Politically then, these really are strange times, suggesting that for those that voted Yes, the referendum was so polarising and then the grief of losing so great that many have been transformed to see politics in a different way. Independence for many now appears to have become an article of faith, a form of religion, which means anything can be forgiven, anything endured to defend the creed. In other words, voters begin to consider and support independence at any cost. Suddenly, irrational policies that will bring nothing but pain – not just personally but for the whole nation – become acceptable and worth pursuing.

Such behaviour would certainly go a long way to explaining why our SNP government is being forgiven for so much that is wrong with our country. The SNP has been in power since 2007, a year before the recession kicked off, three years before the Conservative and Liberal Democrat coalition came to power.

In that time, the performance of our education and health services has continued to worsen relative to those in England – even though the SNP has (thanks to the generosity of the UK Treasury’s Barnett formula) been able to spend about 20 per cent more per person, year-on-year. It is no use blaming Westminster: the MPs there have not been able to take decisions about our public services for the past 16 years – and, in the meantime, have been agreeable to increasing the Scottish Government’s budget, now at its second-highest in real terms.

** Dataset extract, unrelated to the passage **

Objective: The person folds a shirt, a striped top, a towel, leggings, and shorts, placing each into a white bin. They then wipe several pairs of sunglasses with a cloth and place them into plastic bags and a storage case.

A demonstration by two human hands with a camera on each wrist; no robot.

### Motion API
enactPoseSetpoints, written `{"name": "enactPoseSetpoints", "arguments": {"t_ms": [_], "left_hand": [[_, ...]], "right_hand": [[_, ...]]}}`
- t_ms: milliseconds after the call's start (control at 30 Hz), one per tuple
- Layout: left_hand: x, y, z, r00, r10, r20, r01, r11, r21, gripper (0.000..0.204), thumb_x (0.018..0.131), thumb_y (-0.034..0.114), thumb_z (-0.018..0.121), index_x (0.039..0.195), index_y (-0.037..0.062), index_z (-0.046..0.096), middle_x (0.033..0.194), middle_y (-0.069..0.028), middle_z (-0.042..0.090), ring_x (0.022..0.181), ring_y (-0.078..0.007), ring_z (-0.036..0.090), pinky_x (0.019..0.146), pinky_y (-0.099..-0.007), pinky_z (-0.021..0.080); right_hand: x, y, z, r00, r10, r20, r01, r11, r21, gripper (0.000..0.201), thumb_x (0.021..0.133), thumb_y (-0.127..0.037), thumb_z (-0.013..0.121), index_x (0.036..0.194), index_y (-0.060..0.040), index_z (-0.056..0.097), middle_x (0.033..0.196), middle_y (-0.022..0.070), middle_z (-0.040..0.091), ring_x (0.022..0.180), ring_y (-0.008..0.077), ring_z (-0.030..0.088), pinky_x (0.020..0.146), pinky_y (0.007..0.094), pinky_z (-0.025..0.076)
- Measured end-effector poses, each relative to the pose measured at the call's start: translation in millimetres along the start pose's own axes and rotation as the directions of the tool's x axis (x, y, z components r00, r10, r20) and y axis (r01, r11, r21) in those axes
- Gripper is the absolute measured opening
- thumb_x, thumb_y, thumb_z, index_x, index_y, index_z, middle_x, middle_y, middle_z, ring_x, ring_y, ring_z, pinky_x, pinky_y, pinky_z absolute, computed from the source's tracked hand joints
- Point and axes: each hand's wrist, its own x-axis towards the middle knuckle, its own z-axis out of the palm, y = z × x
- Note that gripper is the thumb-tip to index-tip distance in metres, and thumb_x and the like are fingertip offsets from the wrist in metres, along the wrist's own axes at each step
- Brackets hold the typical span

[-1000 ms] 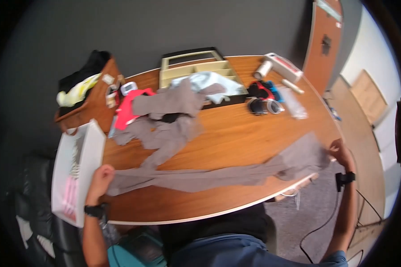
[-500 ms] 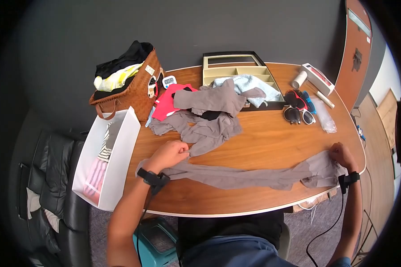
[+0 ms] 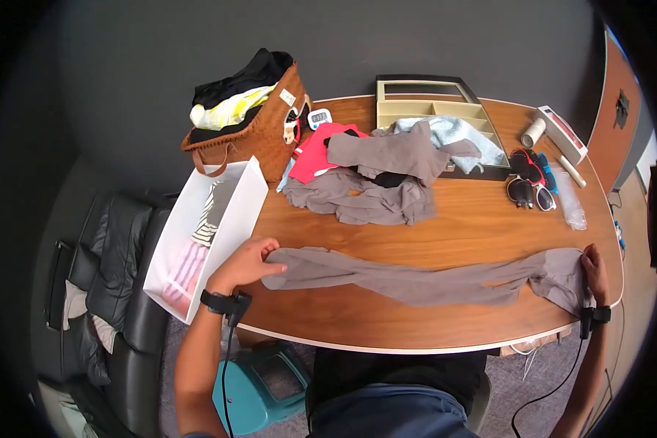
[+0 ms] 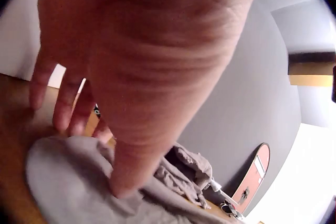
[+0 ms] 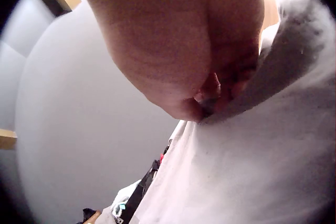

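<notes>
A long grey stocking (image 3: 431, 281) stretches across the front of the table. At its rounded left end is my left hand (image 3: 247, 264), fingers spread. In the left wrist view the thumb (image 4: 128, 182) touches the cloth and the straight fingers reach over its far edge. My right hand (image 3: 596, 274) pinches the wider right end; in the right wrist view the grey cloth (image 5: 252, 155) hangs from thumb and fingertips. Behind lies a crumpled pile of similar grey cloth (image 3: 372, 201), with a red cloth (image 3: 321, 152) beside it.
A white bin (image 3: 244, 219) with folded striped clothes stands at the left, near a brown basket (image 3: 270, 142) of clothes. At the back, a light blue cloth (image 3: 452, 135) lies over a compartment box (image 3: 394, 109). Several sunglasses (image 3: 522, 191) and a white box (image 3: 564, 135) are at the right.
My left hand has left the grey pile and returned to the stocking's left end, fingers spreading. The pile's trailing piece is now gathered back. My right hand keeps its pinch; the head view has swung left.
</notes>
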Motion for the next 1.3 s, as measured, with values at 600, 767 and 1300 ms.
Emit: {"name": "enactPoseSetpoints", "arguments": {"t_ms": [600,767,1300], "left_hand": [[-11,50,18,0.996,0.023,-0.087,-0.017,0.998,0.063,0.019,0.084,0.008,0.062,0.102,0.0032,0.060,0.103,-0.0152,0.055,0.101,-0.0337,0.055,0.087,-0.0387,0.046],[-41,28,34,0.958,0.287,0.015,-0.283,0.932,0.227,0.014,0.080,0.009,0.064,0.093,0.0050,0.064,0.104,-0.0130,0.058,0.103,-0.0324,0.056,0.088,-0.0390,0.046],[5,22,20,0.953,0.302,-0.030,-0.282,0.918,0.279,0.022,0.078,0.008,0.067,0.099,0.0016,0.064,0.109,-0.0149,0.059,0.104,-0.0350,0.054,0.091,-0.0395,0.045]], "right_hand": [[13,-11,-3,0.998,0.008,-0.066,-0.030,0.938,-0.345,0.012,0.083,-0.009,0.059,0.091,-0.0015,0.054,0.073,0.0072,0.055,0.068,0.0150,0.052,0.061,0.0313,0.044],[8,-32,-6,0.987,0.109,-0.117,-0.148,0.896,-0.418,0.024,0.081,-0.015,0.065,0.100,-0.0014,0.060,0.081,0.0147,0.065,0.073,0.0202,0.062,0.064,0.0356,0.049],[-6,-59,10,0.994,-0.017,-0.106,-0.022,0.934,-0.356,0.029,0.078,-0.007,0.068,0.106,-0.0018,0.061,0.099,0.0153,0.059,0.082,0.0255,0.060,0.076,0.0356,0.051]]}}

Over that period, the Scottish Government has sought to expand the activity of government (which pushes up the bill) and centralise more of what government does (which reduces local accountability). That combination means this SNP administration is more powerful than any government before it, bar none. When it comes to being responsible for the state of our public services or delivering a more competitive and successful economy within the UK, the buck stops with the First Minster.

It was, therefore, interesting to see Nicola Sturgeon announce this week what was branded as a “refresh” of her government’s economic policies. The result was a strategy document replete with managerial jargon but short on economic logic or basic numeracy. Instead of presenting how regulations would be liberalised and the burden of costs reduced, so as to give Scottish commerce an advantage against competitors, or how entrepreneurs would be set free to create and invent new services, processes and products that would create jobs and spread prosperity, the document focused on delivering a more equitable society. Fine words, but sharing out a pie that has not yet been made will leave everyone starving.

What we are in fact witnessing is a further example of Nicola Sturgeon positioning her party to be more socialist than the rest. This was not a strategy for economic success but a conscious policy shift to be to the left of Labour – which is why Sturgeon has dumped Alex Salmond’s policy of cutting business taxes.

Look deep enough and you will see that she does not want a Labour victory in the general election but hopes for a Conservative government that she and her party can campaign against. And if that doesn’t happen and Labour is in pole position to form a minority or coalition government? Why, the answer is to make the UK ungovernable by holding Ed Miliband to ransom. By raising the bar for cutting a deal, the SNP will outflank Miliband from the left on issues such as replacing Trident or austerity policies needed to turn the deficit into surplus and reduce the national debt.

Much as Nicola Sturgeon wants her party to do well in the general election, her real target is to retain power at Holyrood in 2016. By seeking to remain untainted by association with any Westminster government, Sturgeon believes she will be able to appeal to natural Labour voters who must eventually feel let down by a government that has to take the really hard decisions that are necessary in the real world. Offering seemingly attractive but fantastically unachievable policies are all part of that strategy.

And if, meanwhile, the poor get poorer? So what. Independence at any cost is the goal, not social justice.